Prévision éditoriale

Bien que le match soit terminé, on peut dire que gagner la finale de la Ligue des champions ouvre de nouveaux horizons pour Safonov. S'il continue sur sa lancée, il pourrait entrer dans les nominations pour le Gardien de l'année de l'UEFA la saison prochaine et également prétendre au Ballon d'Or (bien que les gardiens remportent rarement ce prix, après les succès de Lev Yachine et Manuel Neuer, les barrières pour les gardiens se sont abaissées).

Important, Safonov n'est pas simplement « l'homme qu'il faut au bon endroit au bon moment ». Son parcours, de 197 jours sur le banc à deux titres de Ligue des champions, est une histoire de caractère, de persévérance et d'intelligence. Il n'est pas seulement doté physiquement (taille 192 cm) mais aussi intellectuel — sa méthode d'analyse des penalties en étudiant les angles et les trajectoires a été surnommée « l'approche mathématique » dans la presse française.

Si Safonov conserve sa place de titulaire la saison prochaine et que le PSG vise à nouveau les plus hauts honneurs, le gardien russe pourrait devenir le premier joueur russe depuis longtemps à être reconnu dans les rues de Paris et dans le monde entier. Son visage est déjà apparu sur les couvertures de L'Équipe et dans les reportages de Sky Sports — pour un footballeur russe dans les conditions géopolitiques actuelles, c'est un exploit en soi.

Le principal défi pour Safonov est à venir : maintenir le haut niveau.
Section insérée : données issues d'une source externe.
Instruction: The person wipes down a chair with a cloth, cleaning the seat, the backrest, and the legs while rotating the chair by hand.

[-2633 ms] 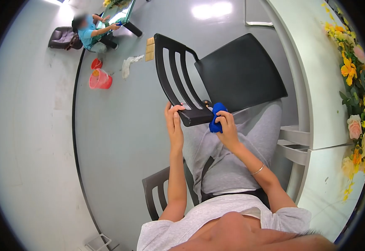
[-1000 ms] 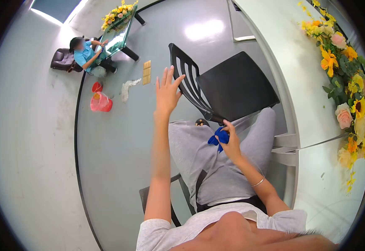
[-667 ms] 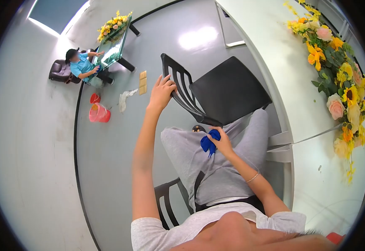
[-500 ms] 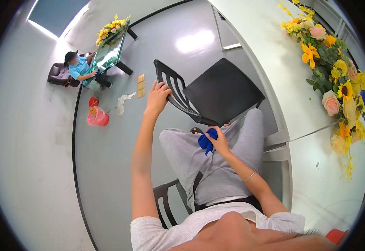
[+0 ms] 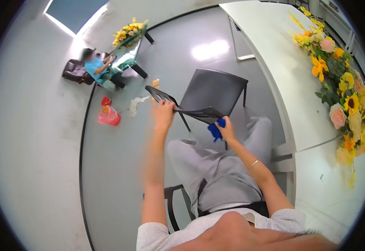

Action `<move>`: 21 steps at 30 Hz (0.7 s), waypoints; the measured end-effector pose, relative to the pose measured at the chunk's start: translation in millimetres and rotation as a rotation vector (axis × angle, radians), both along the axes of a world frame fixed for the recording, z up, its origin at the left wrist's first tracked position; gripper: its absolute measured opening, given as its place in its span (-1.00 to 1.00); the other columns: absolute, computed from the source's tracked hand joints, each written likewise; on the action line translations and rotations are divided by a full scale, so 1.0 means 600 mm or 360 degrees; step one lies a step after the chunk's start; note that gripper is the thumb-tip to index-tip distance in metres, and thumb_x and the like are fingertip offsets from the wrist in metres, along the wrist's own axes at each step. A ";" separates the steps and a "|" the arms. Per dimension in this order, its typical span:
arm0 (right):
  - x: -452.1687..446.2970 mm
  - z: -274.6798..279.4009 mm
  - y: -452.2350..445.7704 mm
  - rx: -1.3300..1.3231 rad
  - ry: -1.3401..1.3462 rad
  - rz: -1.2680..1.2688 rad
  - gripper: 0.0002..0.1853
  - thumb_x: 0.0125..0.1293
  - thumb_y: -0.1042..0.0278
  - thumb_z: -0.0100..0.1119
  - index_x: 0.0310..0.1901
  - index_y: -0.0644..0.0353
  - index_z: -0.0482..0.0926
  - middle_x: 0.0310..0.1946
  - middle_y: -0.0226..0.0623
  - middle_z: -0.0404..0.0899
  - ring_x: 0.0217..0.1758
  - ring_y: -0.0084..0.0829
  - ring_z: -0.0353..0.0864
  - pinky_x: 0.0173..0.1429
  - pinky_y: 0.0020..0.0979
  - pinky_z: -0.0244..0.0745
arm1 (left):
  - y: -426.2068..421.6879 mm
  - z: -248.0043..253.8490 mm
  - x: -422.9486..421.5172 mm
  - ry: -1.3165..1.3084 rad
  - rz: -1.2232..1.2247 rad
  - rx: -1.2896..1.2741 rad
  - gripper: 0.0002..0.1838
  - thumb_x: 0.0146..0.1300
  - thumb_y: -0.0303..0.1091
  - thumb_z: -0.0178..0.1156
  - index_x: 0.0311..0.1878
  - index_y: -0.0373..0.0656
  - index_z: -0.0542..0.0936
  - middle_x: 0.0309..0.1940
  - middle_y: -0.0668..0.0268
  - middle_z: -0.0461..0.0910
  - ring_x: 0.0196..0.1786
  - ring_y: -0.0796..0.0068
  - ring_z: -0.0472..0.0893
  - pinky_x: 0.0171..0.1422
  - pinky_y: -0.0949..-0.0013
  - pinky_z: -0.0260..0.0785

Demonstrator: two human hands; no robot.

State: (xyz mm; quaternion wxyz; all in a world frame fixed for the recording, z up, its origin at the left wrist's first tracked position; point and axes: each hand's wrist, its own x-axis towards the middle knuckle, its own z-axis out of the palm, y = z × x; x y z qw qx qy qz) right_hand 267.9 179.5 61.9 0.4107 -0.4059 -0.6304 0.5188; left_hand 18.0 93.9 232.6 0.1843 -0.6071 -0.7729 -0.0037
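Item one: a black chair (image 5: 216, 90), on the grey floor (image 5: 119, 167) in front of our knees, back towards us. Seat broad, flat, dark and smooth, with rounded corners; backrest (image 5: 203, 112) curved and slatted, with open gaps; legs slim and black, three in sight. Whether every leg meets the floor, we cannot tell.

Item two: our left hand (image 5: 164, 109), at the backrest's left part, fingers bent and clamped over its edge.

Item three: our right hand (image 5: 227, 129), at the right end of the backrest, fingers closed on a blue cloth (image 5: 215, 130). Cloth vivid, soft and crumpled, hanging below the hand; one thin bracelet (image 5: 253, 164) on the wrist.

Item four: to our right, a long white surface (image 5: 266, 50) bearing yellow, orange and pink flowers (image 5: 338, 116).

Item five: beyond, on the left, a seated person (image 5: 93, 67) in blue at a glass table (image 5: 129, 55); nearer, a red bucket (image 5: 109, 117) and a crumpled white sheet (image 5: 134, 107) on the floor.
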 end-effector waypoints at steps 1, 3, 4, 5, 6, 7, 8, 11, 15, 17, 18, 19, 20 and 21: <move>-0.002 -0.003 0.020 0.0006 -0.0030 0.0022 -0.64 0.28 0.17 0.43 -0.19 0.22 0.45 -0.35 -0.24 0.59 -0.24 -0.40 0.58 -0.09 -0.30 0.49 | 0.003 0.006 0.007 0.0036 0.0012 0.0008 -0.81 0.12 -0.18 0.42 -0.24 0.05 0.65 -0.22 0.44 0.64 0.14 0.31 0.55 0.58 -0.27 -0.07; -0.009 -0.016 0.075 0.0096 -0.0027 -0.0042 -0.64 0.28 0.18 0.44 -0.20 0.21 0.45 -0.37 -0.26 0.58 -0.26 -0.40 0.56 -0.10 -0.30 0.49 | 0.022 0.003 0.035 -0.0076 0.0105 -0.0043 -0.79 0.18 -0.11 0.39 -0.25 0.02 0.65 -0.21 0.42 0.66 0.11 0.25 0.57 0.57 -0.26 -0.04; -0.011 -0.026 0.104 0.0170 -0.0050 -0.0116 -0.65 0.28 0.19 0.44 -0.21 0.21 0.45 -0.39 -0.28 0.58 -0.28 -0.41 0.55 -0.11 -0.30 0.48 | 0.036 -0.002 0.049 -0.0072 0.0107 -0.0043 -0.79 0.18 -0.11 0.39 -0.25 0.02 0.65 -0.21 0.42 0.66 0.11 0.25 0.57 0.57 -0.26 -0.04; -0.012 -0.032 0.135 0.0141 -0.0051 -0.0165 -0.67 0.29 0.21 0.42 -0.18 0.21 0.47 -0.36 -0.27 0.58 -0.25 -0.42 0.56 -0.09 -0.31 0.49 | 0.051 -0.008 0.063 -0.0074 0.0100 -0.0020 -0.77 0.22 -0.09 0.36 -0.25 -0.01 0.64 -0.21 0.37 0.67 0.08 0.21 0.58 0.55 -0.26 -0.01; -0.014 -0.037 0.168 0.0110 -0.0053 -0.0215 -0.70 0.31 0.24 0.40 -0.16 0.21 0.48 -0.33 -0.27 0.59 -0.22 -0.43 0.57 -0.06 -0.32 0.50 | 0.067 -0.014 0.079 -0.0075 0.0094 0.0001 -0.75 0.27 -0.07 0.33 -0.24 -0.05 0.62 -0.20 0.32 0.68 0.06 0.18 0.59 0.53 -0.26 0.02; -0.014 -0.047 0.206 0.0105 -0.0046 -0.0216 -0.70 0.31 0.24 0.40 -0.16 0.21 0.48 -0.33 -0.27 0.59 -0.22 -0.43 0.57 -0.06 -0.32 0.50 | 0.088 -0.015 0.101 -0.0128 0.0069 0.0000 -0.73 0.30 -0.07 0.31 -0.23 -0.09 0.60 -0.21 0.26 0.68 0.03 0.14 0.60 0.51 -0.26 0.05; -0.013 -0.058 0.244 0.0117 0.0080 -0.0227 -0.72 0.29 0.29 0.38 -0.10 0.19 0.49 -0.26 -0.21 0.62 -0.14 -0.32 0.62 0.01 -0.30 0.51 | 0.109 -0.010 0.128 -0.0178 0.0042 -0.0001 -0.71 0.33 -0.07 0.28 -0.22 -0.12 0.58 -0.21 0.20 0.68 0.00 0.11 0.61 0.48 -0.26 0.08; 0.012 -0.039 0.276 0.0155 0.0235 -0.0189 -0.71 0.27 0.41 0.32 0.00 0.17 0.53 -0.16 -0.18 0.66 -0.02 -0.24 0.65 0.13 -0.29 0.50 | 0.155 0.005 0.198 -0.0229 -0.0115 0.0025 -0.70 0.36 -0.09 0.25 -0.20 -0.15 0.54 -0.22 0.15 0.67 -0.03 0.07 0.62 0.46 -0.24 0.12; 0.062 -0.048 0.246 0.0068 0.0388 0.0102 -0.70 0.20 0.55 0.17 0.00 0.20 0.60 -0.12 -0.25 0.67 0.04 -0.33 0.64 0.18 -0.34 0.50 | 0.176 0.006 0.230 -0.0498 -0.0383 -0.0013 -0.62 0.36 -0.07 0.26 0.04 -0.16 0.54 -0.12 0.19 0.67 0.06 0.13 0.61 0.49 -0.15 0.13; 0.082 -0.038 0.198 -0.0388 0.0570 0.0286 -0.68 0.14 0.58 0.09 -0.05 0.26 0.64 -0.11 -0.25 0.69 0.05 -0.37 0.65 0.20 -0.39 0.50 | 0.155 0.014 0.229 -0.0646 -0.0483 0.0029 -0.54 0.35 -0.05 0.27 0.14 -0.16 0.53 -0.08 0.21 0.67 0.10 0.17 0.61 0.51 -0.12 0.13; 0.085 -0.038 0.178 -0.0513 0.0579 0.0333 -0.66 0.14 0.58 0.08 -0.02 0.28 0.64 -0.11 -0.23 0.71 0.04 -0.37 0.66 0.21 -0.41 0.50 | 0.134 0.040 0.222 -0.0651 -0.0475 0.0064 -0.49 0.34 -0.04 0.28 0.23 -0.13 0.50 -0.06 0.22 0.66 0.12 0.20 0.60 0.52 -0.09 0.13; 0.085 -0.038 0.162 -0.0637 0.0589 0.0379 -0.63 0.13 0.57 0.07 0.00 0.30 0.64 -0.11 -0.21 0.72 0.04 -0.38 0.67 0.22 -0.43 0.50 | 0.111 0.059 0.208 -0.0654 -0.0469 0.0100 -0.42 0.33 -0.03 0.29 0.31 -0.11 0.47 -0.04 0.23 0.66 0.15 0.24 0.60 0.53 -0.06 0.12; 0.077 -0.040 0.150 -0.0710 0.0593 0.0408 -0.62 0.15 0.56 0.08 0.04 0.29 0.64 -0.10 -0.22 0.74 0.03 -0.38 0.68 0.22 -0.44 0.51 | 0.085 0.064 0.190 -0.0601 -0.0360 0.0155 -0.44 0.32 -0.02 0.30 0.30 -0.08 0.49 -0.03 0.22 0.66 0.15 0.23 0.60 0.52 -0.03 0.13; 0.067 -0.036 0.141 -0.0720 0.0597 0.0399 -0.62 0.15 0.56 0.08 0.04 0.29 0.64 -0.10 -0.22 0.74 0.03 -0.38 0.68 0.22 -0.44 0.51 | 0.057 0.070 0.170 -0.0546 -0.0251 0.0206 -0.45 0.32 -0.02 0.30 0.29 -0.04 0.51 -0.02 0.21 0.66 0.14 0.23 0.59 0.51 -0.01 0.14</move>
La concurrence au PSG est toujours féroce, et le club pourrait acheter un autre gardien cet été. Cependant, comme l'a montré l'histoire de Chevalier, le Russe sait comment gagner la compétition non pas par des agents et des déclarations fracassantes, mais par le travail à l'entraînement et le sang-froid dans les moments décisifs. Peut-être que lors du match de Supercoupe de l'UEFA le 11 août, nous verrons le même Safonov — calme, calculateur et prêt pour de nouveaux exploits.